Distinct by Multiple Properties

Sometimes uniqueness depends on more than one field. In that case, build a composite key.

javascript
1const rows = [
2  { city: "Toronto", role: "Admin" },
3  { city: "Toronto", role: "Admin" },
4  { city: "Toronto", role: "User" }
5];
6
7const seenKeys = new Set();
8
9const distinct = rows.filter((row) => {
10  const key = `${row.city}::${row.role}`;
11  if (seenKeys.has(key)) {
12    return false;
13  }
14  seenKeys.add(key);
15  return true;
16});
17
18console.log(distinct);

This works well when the component fields are stable and easy to serialize. If the raw values can contain the delimiter, choose a safer encoding strategy.

Why Set Alone Does Not Deduplicate Objects

This is the point that trips people up most often:

javascript
1const a = { id: 1 };
2const b = { id: 1 };
3
4console.log([...new Set([a, b])]);

Both objects remain because JavaScript compares object references in a Set, not structural content. Even though a and b look equivalent, they are different objects in memory.

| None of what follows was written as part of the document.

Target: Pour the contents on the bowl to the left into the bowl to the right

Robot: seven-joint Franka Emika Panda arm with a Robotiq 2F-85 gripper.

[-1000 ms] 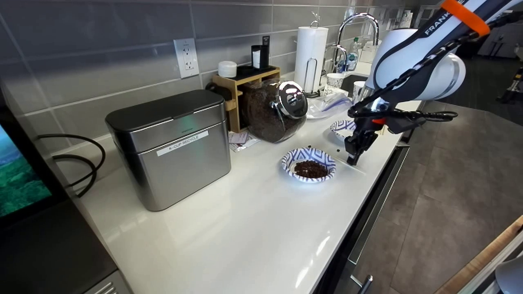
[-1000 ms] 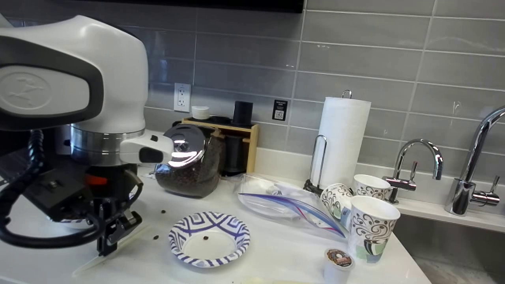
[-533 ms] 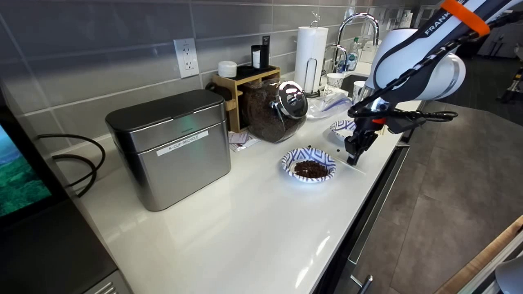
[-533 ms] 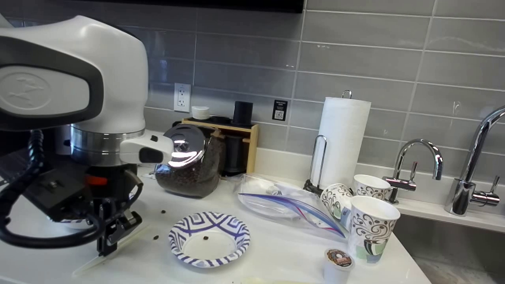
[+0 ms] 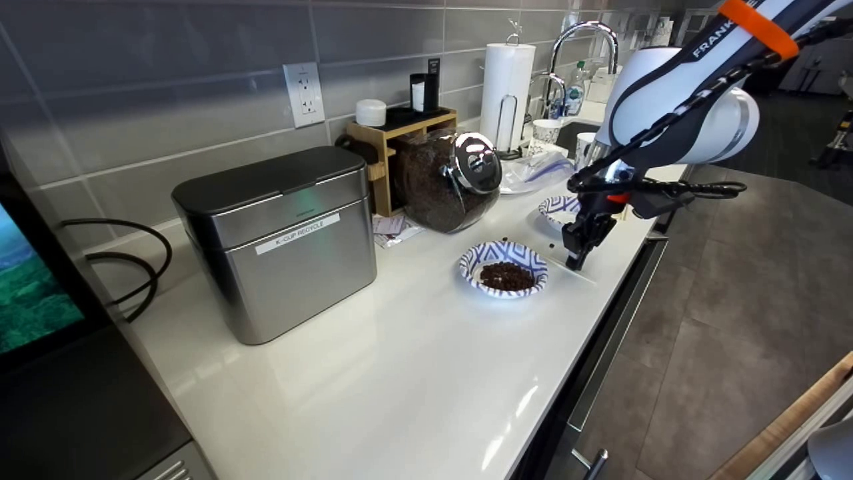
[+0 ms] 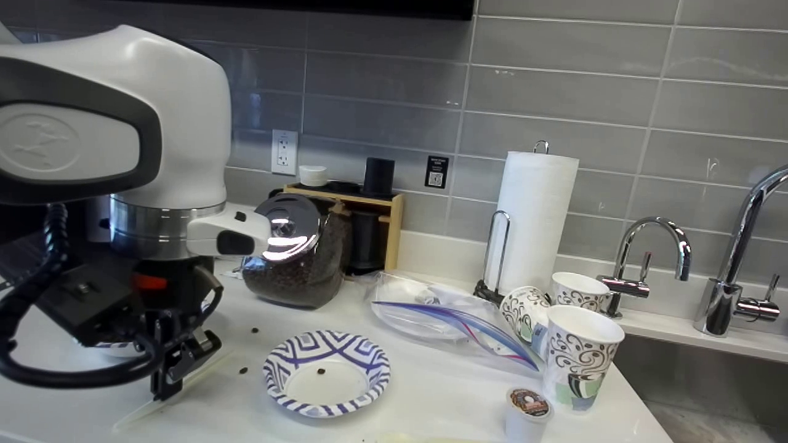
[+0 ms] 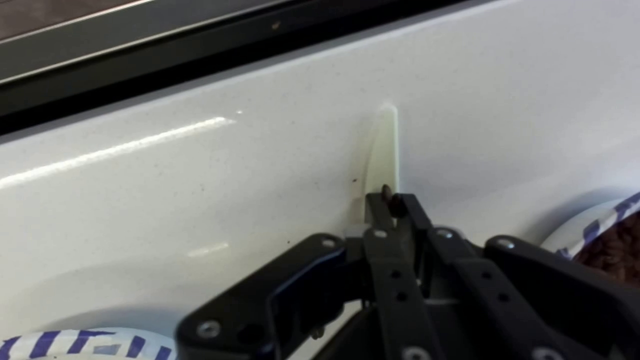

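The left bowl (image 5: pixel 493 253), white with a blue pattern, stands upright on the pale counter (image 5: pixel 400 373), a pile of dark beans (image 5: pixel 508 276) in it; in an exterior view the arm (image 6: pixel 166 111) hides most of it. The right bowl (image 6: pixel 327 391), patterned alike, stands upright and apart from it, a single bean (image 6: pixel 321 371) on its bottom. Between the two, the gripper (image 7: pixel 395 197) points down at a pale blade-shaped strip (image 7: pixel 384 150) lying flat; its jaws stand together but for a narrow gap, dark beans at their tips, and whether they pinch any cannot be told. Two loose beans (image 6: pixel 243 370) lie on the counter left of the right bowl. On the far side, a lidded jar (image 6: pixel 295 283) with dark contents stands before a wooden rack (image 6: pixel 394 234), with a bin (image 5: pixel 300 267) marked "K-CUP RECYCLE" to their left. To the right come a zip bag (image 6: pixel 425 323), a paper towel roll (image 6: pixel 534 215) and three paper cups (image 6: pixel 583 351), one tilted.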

That is why object deduplication almost always starts by converting the business identity into a primitive key.

Avoid JSON.stringify as the Default

You may see examples like this:

javascript
const unique = [...new Set(rows.map((row) => JSON.stringify(row)))]
  .map((text) => JSON.parse(text));

This can work for small, controlled data, but it is a shortcut with limitations. Property order matters, unsupported values behave awkwardly, and the rule for equality becomes harder to reason about than an explicit key.

Use it only when the data is truly JSON-shaped and structural equality is exactly what you want.

Common Pitfalls

  • Using new Set(arrayOfObjects) and expecting structurally equal objects to collapse automatically.
  • Forgetting to choose whether the first duplicate or last duplicate should win.
  • Building composite keys without thinking about missing fields or delimiter collisions.
  • Using JSON.stringify as a universal deduplication trick even when the object shape is unstable.
  • Mixing up distinct property values with distinct whole objects.

Summary

  • Define uniqueness first, then choose the deduplication technique.
  • Use Set directly for primitive property values.
  • Use Map or a Set of derived keys for arrays of objects.
  • Build composite keys when uniqueness depends on more than one field.
  • Treat JSON.stringify as a limited shortcut, not the default design.